▶

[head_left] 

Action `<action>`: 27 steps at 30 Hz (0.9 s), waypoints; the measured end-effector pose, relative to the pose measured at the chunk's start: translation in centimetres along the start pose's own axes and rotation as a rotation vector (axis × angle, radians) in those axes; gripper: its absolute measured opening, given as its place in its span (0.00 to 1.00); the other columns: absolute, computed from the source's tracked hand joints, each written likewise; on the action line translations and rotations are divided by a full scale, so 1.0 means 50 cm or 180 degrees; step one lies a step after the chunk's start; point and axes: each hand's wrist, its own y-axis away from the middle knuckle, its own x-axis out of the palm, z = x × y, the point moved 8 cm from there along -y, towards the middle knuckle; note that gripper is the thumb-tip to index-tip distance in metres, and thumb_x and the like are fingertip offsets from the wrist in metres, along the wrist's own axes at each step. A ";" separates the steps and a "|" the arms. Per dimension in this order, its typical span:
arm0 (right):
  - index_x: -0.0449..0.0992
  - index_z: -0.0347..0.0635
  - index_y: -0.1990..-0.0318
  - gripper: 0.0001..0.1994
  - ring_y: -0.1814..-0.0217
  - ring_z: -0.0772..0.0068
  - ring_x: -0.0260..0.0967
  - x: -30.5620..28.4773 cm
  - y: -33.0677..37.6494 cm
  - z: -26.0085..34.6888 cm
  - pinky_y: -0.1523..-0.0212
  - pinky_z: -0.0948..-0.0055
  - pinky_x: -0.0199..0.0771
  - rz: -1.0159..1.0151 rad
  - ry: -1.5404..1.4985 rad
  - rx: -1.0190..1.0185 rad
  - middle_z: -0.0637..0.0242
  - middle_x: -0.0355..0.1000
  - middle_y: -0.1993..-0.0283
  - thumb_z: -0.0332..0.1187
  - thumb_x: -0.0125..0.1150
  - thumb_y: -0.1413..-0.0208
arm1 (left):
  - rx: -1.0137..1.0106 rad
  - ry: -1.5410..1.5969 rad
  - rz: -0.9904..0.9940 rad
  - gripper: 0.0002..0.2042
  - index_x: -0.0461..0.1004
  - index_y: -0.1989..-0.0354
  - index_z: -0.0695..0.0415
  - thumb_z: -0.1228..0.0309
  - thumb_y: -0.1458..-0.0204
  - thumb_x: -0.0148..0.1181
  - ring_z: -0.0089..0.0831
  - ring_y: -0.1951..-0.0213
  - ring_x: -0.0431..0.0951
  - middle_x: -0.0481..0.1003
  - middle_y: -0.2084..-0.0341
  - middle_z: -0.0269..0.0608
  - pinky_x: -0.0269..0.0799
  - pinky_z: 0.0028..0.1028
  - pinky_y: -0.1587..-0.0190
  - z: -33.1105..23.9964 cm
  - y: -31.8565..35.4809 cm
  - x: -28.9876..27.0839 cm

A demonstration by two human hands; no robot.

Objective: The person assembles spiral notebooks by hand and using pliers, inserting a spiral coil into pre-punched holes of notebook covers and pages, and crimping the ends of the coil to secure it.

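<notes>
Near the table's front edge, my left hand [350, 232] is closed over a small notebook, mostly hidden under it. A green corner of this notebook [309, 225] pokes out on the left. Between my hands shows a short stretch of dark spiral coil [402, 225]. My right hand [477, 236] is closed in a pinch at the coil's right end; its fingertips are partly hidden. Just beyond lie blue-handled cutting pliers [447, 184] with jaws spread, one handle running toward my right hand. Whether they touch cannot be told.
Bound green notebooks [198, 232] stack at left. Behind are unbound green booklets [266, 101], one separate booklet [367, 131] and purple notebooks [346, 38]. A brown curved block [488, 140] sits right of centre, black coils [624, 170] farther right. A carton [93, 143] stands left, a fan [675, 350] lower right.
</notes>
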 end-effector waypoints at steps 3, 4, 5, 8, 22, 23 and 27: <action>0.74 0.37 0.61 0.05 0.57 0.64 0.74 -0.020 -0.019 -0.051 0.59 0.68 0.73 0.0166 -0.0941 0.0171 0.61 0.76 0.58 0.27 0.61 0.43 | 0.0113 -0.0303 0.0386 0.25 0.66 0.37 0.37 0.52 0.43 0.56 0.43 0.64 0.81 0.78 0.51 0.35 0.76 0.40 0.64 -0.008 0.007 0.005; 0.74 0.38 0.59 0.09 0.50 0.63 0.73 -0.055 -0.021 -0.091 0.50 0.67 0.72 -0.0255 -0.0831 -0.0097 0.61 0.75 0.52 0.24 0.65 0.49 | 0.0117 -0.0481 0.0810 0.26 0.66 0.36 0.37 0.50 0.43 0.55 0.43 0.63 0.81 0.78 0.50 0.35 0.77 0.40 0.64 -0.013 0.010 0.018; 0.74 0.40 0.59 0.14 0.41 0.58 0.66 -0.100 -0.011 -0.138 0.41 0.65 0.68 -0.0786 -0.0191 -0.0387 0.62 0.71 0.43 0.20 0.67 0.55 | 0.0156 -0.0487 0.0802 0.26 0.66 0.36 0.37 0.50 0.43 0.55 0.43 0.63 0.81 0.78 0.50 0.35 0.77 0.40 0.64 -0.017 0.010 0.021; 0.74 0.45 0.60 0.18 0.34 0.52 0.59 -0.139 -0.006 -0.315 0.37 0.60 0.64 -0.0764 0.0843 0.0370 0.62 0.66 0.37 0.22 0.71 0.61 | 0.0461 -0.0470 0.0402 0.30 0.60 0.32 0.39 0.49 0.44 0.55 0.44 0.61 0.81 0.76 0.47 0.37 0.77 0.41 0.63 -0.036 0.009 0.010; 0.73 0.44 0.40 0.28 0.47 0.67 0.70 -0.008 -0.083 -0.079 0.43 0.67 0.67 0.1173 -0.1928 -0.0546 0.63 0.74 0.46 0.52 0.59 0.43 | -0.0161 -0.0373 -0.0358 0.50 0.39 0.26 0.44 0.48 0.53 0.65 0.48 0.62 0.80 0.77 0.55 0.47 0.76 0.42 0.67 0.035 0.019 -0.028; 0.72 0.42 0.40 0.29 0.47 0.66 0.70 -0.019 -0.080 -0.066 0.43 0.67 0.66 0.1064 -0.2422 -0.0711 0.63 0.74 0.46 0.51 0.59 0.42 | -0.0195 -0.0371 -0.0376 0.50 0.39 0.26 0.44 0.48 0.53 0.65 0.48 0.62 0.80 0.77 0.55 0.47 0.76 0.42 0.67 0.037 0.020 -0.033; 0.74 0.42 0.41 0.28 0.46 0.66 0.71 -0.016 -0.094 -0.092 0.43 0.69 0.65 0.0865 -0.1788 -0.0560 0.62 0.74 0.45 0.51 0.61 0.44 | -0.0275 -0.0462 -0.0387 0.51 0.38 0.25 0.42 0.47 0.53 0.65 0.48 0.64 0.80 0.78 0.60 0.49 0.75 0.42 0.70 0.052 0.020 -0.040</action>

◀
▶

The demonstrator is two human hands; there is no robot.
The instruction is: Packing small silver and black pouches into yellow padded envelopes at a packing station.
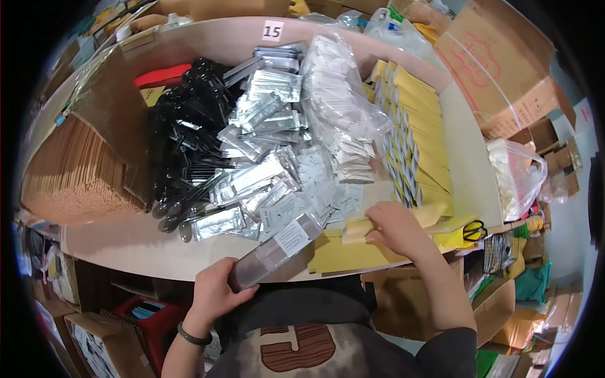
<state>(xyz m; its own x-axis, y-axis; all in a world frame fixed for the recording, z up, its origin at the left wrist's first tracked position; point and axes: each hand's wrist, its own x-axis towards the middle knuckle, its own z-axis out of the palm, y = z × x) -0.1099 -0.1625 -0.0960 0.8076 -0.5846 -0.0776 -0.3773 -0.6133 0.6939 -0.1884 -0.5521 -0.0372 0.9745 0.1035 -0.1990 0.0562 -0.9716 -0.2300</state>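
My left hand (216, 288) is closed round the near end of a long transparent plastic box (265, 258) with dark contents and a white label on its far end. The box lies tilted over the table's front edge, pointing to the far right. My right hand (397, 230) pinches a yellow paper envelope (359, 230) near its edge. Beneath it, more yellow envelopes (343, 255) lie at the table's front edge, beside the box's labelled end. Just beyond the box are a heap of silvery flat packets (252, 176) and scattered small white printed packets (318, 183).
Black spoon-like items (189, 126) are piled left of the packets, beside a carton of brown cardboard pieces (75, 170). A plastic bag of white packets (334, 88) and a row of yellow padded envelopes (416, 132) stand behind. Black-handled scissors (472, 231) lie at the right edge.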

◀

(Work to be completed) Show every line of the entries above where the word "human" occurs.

(Output)
A demonstration by two human hands; no robot.
The demonstrator is two human hands; there is no robot.

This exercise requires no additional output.